◆ AIM OF THE TASK
In the data that follows, find the line with "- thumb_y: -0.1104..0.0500"; transcribe it, every later line up to the one with "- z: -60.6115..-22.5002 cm", and that line as well, exactly and with no others.

◆ Data excerpts
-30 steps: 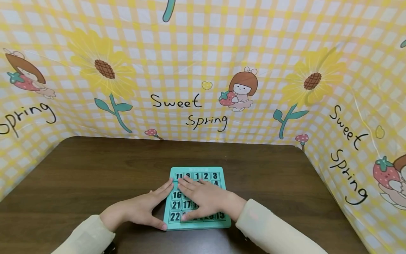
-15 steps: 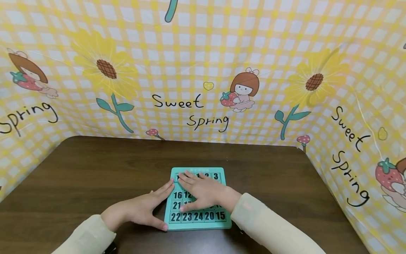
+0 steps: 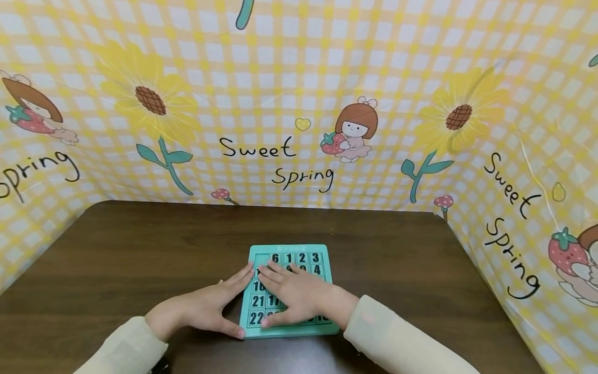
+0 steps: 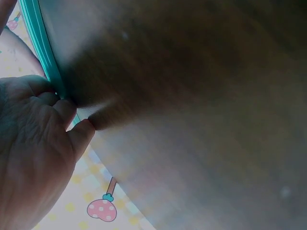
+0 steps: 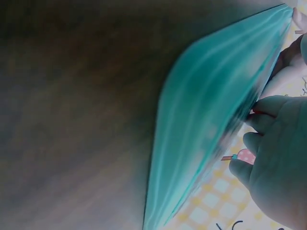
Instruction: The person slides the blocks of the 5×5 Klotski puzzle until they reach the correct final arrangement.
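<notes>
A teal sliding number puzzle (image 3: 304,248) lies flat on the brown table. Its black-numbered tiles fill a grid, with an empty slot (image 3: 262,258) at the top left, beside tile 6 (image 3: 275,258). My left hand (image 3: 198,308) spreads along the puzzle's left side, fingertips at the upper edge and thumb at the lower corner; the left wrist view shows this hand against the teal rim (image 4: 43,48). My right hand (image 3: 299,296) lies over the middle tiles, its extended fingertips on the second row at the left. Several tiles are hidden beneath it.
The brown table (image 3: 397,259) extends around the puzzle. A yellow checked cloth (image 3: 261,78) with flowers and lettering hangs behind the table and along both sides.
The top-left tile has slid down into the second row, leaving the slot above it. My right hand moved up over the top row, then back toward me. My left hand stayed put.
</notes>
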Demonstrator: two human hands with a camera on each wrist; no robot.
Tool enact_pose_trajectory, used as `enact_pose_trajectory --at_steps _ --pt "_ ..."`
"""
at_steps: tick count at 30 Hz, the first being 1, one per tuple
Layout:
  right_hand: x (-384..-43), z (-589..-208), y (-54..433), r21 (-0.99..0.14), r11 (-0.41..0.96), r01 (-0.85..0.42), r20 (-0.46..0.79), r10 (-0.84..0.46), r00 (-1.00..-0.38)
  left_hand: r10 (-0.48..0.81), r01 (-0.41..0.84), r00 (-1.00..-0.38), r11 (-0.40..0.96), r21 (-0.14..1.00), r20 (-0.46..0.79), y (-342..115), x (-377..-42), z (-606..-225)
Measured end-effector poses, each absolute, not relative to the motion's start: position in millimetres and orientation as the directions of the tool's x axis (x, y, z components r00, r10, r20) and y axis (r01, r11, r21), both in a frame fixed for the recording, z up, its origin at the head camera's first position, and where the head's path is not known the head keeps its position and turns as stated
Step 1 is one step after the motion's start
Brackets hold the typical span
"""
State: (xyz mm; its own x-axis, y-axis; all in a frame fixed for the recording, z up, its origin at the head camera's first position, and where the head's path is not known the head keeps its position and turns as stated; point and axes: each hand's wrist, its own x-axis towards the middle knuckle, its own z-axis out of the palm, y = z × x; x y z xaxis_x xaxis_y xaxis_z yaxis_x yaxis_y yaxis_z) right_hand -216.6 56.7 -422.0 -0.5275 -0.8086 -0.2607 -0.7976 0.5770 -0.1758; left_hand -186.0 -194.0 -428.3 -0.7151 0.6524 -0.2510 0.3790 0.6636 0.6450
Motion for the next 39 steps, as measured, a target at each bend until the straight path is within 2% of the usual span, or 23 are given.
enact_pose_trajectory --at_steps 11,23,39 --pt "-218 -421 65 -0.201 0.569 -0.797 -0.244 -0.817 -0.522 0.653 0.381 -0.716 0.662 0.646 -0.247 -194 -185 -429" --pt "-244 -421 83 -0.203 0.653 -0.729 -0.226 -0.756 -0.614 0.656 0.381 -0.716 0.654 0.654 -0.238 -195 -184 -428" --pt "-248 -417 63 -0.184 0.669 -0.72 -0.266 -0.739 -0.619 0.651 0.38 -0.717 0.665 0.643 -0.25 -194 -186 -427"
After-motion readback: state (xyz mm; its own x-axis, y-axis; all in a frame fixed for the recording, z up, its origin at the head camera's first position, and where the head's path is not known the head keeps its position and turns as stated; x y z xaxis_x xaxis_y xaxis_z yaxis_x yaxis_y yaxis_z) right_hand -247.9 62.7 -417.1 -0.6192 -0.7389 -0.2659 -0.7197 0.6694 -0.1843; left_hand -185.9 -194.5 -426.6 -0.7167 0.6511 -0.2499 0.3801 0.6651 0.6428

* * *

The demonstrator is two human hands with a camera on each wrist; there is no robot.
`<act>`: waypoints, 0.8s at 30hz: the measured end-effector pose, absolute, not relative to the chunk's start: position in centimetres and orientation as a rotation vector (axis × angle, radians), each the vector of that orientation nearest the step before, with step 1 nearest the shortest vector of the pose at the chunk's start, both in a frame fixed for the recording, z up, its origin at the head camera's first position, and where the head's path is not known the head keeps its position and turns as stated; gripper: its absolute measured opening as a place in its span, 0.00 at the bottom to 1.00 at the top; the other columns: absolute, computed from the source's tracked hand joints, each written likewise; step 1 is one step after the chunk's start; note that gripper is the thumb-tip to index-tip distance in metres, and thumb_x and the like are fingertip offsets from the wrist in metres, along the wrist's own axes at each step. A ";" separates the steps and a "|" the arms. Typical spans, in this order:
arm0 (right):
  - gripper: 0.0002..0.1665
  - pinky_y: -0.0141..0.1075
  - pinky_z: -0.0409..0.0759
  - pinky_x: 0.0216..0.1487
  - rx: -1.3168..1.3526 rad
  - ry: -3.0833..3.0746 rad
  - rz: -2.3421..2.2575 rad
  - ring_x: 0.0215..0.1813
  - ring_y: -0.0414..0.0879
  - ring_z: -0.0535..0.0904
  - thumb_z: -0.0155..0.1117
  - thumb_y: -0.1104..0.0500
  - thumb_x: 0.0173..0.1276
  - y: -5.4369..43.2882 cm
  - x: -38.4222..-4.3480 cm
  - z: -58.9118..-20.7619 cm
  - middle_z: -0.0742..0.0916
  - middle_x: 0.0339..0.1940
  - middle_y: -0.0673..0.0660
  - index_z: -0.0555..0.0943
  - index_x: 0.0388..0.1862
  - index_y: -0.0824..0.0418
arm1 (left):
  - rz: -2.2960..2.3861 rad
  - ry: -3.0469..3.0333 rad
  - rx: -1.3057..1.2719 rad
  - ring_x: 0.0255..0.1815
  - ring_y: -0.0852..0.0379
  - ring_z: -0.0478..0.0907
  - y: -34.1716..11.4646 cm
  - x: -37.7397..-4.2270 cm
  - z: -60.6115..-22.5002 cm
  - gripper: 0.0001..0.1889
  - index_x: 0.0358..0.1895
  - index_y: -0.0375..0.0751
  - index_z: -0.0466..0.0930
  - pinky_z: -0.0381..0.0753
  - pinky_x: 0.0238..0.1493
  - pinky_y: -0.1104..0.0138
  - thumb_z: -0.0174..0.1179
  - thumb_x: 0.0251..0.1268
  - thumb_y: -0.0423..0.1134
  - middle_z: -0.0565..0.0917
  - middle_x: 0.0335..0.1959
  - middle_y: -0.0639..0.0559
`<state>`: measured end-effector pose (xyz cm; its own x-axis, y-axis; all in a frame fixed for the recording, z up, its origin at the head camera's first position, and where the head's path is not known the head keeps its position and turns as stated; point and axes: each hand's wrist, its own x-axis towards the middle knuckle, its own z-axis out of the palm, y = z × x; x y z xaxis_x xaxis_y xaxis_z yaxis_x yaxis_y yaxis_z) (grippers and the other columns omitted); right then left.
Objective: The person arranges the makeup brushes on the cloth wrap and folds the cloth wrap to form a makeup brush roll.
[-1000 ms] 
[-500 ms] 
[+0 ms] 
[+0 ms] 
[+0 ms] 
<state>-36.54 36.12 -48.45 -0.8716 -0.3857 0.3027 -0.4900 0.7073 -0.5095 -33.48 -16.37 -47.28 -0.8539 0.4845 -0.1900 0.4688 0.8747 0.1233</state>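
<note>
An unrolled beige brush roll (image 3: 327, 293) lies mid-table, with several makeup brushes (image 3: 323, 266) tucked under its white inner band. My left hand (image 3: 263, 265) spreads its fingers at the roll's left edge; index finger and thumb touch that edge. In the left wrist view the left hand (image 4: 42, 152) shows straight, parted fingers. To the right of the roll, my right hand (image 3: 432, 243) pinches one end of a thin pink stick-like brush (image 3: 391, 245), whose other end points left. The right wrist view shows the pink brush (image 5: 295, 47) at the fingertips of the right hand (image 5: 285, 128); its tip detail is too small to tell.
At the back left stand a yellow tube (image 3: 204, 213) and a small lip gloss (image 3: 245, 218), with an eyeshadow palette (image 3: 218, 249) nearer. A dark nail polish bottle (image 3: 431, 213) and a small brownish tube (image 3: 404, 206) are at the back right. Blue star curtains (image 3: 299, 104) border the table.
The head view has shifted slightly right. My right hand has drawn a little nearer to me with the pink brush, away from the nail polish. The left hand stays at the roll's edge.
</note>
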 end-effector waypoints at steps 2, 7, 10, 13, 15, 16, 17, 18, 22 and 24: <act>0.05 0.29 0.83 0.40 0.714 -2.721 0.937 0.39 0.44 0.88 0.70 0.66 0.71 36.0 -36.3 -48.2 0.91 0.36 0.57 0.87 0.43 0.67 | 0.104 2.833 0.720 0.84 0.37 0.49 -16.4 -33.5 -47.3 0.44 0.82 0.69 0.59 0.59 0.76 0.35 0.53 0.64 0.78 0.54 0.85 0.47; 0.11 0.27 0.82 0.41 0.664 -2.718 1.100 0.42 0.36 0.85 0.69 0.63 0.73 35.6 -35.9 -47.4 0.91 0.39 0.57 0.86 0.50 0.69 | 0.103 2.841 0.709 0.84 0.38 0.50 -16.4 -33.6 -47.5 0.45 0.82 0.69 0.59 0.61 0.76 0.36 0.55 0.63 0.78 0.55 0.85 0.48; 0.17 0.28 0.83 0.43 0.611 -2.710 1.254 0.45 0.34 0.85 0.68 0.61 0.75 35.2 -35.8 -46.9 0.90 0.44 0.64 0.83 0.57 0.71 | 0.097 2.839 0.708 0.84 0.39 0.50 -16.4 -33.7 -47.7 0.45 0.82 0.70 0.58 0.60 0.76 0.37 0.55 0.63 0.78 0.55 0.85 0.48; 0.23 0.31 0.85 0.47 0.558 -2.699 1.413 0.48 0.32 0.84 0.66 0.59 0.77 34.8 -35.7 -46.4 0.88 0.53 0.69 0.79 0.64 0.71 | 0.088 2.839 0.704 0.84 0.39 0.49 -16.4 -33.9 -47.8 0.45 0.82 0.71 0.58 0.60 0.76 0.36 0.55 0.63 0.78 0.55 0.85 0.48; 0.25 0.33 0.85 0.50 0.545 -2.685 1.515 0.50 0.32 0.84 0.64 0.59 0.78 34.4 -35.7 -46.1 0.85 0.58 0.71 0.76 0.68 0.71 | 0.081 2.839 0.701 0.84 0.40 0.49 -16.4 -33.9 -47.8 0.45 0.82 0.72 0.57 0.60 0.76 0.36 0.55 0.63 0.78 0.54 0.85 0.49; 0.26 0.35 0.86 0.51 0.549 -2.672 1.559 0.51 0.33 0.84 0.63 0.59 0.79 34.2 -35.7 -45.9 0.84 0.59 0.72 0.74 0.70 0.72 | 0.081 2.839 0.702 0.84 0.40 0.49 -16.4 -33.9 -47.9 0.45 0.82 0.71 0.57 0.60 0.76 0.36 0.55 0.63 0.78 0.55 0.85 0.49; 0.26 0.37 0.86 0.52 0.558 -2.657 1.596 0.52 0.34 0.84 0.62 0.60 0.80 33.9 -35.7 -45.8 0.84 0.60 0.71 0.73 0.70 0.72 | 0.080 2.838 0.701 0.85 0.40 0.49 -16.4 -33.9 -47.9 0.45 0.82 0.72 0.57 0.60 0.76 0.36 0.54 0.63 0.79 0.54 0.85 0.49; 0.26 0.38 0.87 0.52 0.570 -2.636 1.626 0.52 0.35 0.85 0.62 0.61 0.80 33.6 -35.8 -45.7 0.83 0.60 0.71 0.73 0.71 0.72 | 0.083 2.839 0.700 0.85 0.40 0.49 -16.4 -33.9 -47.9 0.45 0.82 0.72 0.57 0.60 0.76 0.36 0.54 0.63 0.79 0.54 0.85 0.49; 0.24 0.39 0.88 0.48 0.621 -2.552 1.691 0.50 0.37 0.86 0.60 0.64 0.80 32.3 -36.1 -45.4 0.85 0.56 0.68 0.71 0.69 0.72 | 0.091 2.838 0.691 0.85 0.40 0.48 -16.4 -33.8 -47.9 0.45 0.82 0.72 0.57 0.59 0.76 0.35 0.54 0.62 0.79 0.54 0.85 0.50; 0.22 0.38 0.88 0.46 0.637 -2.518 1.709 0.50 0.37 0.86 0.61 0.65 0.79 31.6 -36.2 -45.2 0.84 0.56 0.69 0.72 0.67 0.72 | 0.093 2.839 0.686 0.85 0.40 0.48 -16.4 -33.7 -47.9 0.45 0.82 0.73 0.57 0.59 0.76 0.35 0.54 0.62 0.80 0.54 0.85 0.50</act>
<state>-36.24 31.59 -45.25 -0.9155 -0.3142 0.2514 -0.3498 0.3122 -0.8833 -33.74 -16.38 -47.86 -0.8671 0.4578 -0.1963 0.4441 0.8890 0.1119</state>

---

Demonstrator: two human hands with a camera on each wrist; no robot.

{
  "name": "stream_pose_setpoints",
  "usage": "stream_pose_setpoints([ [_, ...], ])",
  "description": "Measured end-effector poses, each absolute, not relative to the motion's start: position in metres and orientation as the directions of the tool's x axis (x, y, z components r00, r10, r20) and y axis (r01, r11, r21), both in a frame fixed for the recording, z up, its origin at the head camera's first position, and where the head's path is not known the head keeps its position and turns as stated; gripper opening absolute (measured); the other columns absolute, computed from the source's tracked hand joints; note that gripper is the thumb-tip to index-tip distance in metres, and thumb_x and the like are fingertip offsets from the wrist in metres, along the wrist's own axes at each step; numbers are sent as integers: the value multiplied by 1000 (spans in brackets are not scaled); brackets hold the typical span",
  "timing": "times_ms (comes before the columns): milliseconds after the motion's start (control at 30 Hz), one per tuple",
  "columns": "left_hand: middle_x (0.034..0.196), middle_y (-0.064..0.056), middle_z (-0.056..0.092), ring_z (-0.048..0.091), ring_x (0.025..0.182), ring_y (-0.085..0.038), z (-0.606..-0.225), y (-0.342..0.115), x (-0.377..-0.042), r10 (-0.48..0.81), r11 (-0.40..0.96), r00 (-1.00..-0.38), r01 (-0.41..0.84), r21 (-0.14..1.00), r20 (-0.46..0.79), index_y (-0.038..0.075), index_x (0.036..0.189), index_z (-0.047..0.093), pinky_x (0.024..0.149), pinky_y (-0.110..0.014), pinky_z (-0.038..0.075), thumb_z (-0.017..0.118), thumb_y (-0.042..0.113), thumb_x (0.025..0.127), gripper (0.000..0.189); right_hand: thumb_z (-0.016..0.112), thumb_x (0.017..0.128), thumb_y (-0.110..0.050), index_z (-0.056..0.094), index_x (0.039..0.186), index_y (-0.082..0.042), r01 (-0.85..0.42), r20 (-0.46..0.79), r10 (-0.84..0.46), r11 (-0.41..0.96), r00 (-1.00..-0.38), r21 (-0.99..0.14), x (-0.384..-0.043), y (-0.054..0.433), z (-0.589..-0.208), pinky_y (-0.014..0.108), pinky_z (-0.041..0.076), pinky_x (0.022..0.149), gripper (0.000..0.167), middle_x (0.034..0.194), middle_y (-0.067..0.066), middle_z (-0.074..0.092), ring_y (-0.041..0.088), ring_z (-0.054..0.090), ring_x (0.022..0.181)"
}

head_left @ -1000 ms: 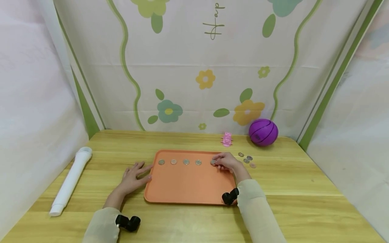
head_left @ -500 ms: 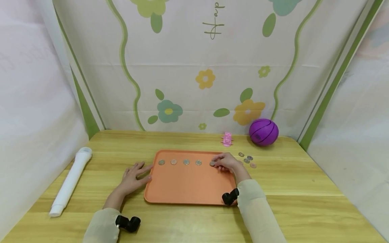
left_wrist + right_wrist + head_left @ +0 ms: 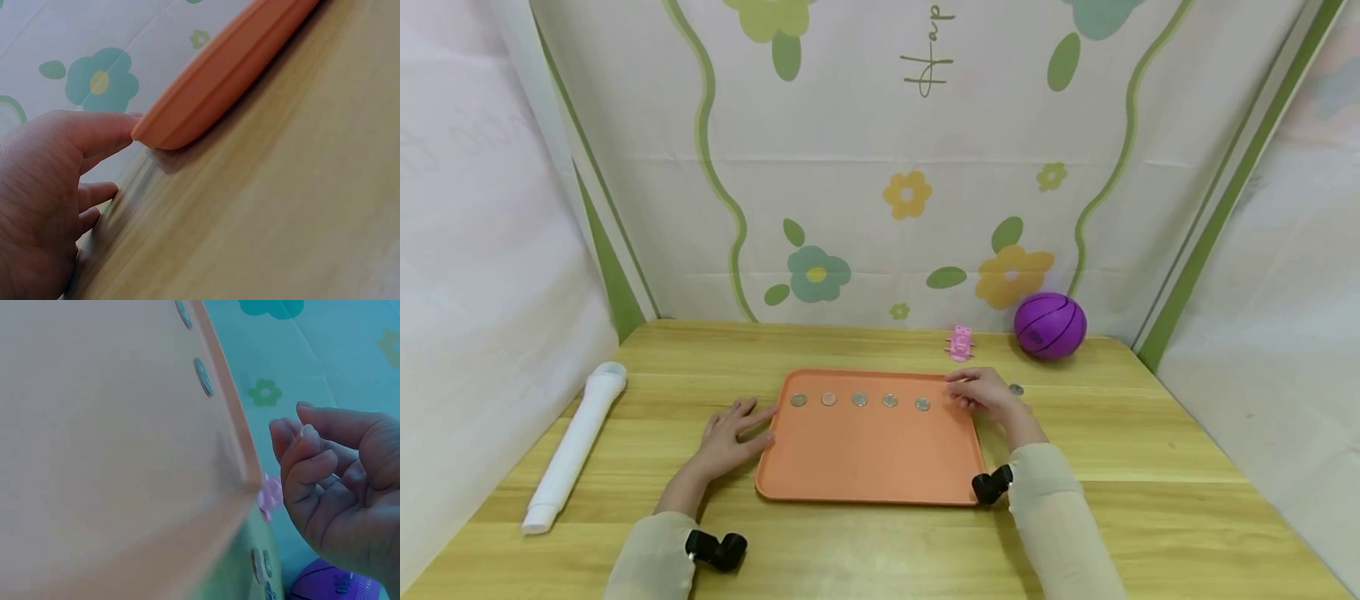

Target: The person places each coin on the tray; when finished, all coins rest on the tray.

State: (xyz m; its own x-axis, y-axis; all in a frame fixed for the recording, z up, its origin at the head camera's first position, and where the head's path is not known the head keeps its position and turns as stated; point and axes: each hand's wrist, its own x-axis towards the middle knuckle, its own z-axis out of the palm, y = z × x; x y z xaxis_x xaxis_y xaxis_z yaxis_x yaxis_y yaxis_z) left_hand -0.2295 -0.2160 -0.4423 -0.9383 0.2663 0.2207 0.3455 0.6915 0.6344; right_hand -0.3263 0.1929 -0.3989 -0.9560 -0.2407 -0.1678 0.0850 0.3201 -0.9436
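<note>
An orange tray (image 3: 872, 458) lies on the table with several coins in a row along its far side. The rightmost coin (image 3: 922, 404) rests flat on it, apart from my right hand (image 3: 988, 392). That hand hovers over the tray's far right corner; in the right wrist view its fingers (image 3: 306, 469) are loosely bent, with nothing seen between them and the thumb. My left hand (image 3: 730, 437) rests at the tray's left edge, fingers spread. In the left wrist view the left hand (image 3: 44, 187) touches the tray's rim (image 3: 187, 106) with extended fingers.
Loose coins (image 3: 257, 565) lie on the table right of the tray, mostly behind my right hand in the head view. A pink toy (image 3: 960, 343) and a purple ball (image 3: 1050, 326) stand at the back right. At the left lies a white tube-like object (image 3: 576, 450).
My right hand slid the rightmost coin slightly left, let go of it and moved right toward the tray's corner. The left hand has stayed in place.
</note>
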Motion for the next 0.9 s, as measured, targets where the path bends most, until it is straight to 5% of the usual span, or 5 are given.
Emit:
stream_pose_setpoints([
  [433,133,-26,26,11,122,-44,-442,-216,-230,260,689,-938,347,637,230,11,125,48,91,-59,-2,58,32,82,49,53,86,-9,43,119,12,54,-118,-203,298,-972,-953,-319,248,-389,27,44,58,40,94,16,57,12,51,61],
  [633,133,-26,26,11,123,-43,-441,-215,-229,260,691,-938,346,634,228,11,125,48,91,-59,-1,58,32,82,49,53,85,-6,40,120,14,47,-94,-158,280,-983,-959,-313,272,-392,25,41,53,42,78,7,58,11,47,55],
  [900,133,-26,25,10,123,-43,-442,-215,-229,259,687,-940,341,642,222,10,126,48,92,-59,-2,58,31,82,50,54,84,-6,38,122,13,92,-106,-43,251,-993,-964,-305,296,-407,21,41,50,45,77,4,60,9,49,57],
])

◆ ANSWER FOR THIS EXERCISE
  - thumb_y: -0.1104..0.0500
  - thumb_x: 0.0173..0.1276
  - y: -5.4369..43.2882 cm
  - x: -38.4222..-4.3480 cm
  - z: -58.9118..-20.7619 cm
  - middle_z: -0.0742..0.0916
  - middle_x: 0.0339..0.1940
  - middle_y: -0.0673..0.0660
  - index_z: -0.0555..0.0943
  - index_x: 0.0388..0.1862
  - index_y: -0.0824..0.0418
arm1 (left):
  - rz: -2.2960..2.3861 rad
  - ry: -3.0469..3.0333 rad
  - rx: -1.3057..1.2719 rad
  - ring_x: 0.0255..0.1815
  - ring_y: -0.0852..0.0379
  - ring_z: -0.0478..0.0907
  - y: -34.1716..11.4646 cm
  - x: -37.7397..-4.2270 cm
  - z: -60.6115..-22.5002 cm

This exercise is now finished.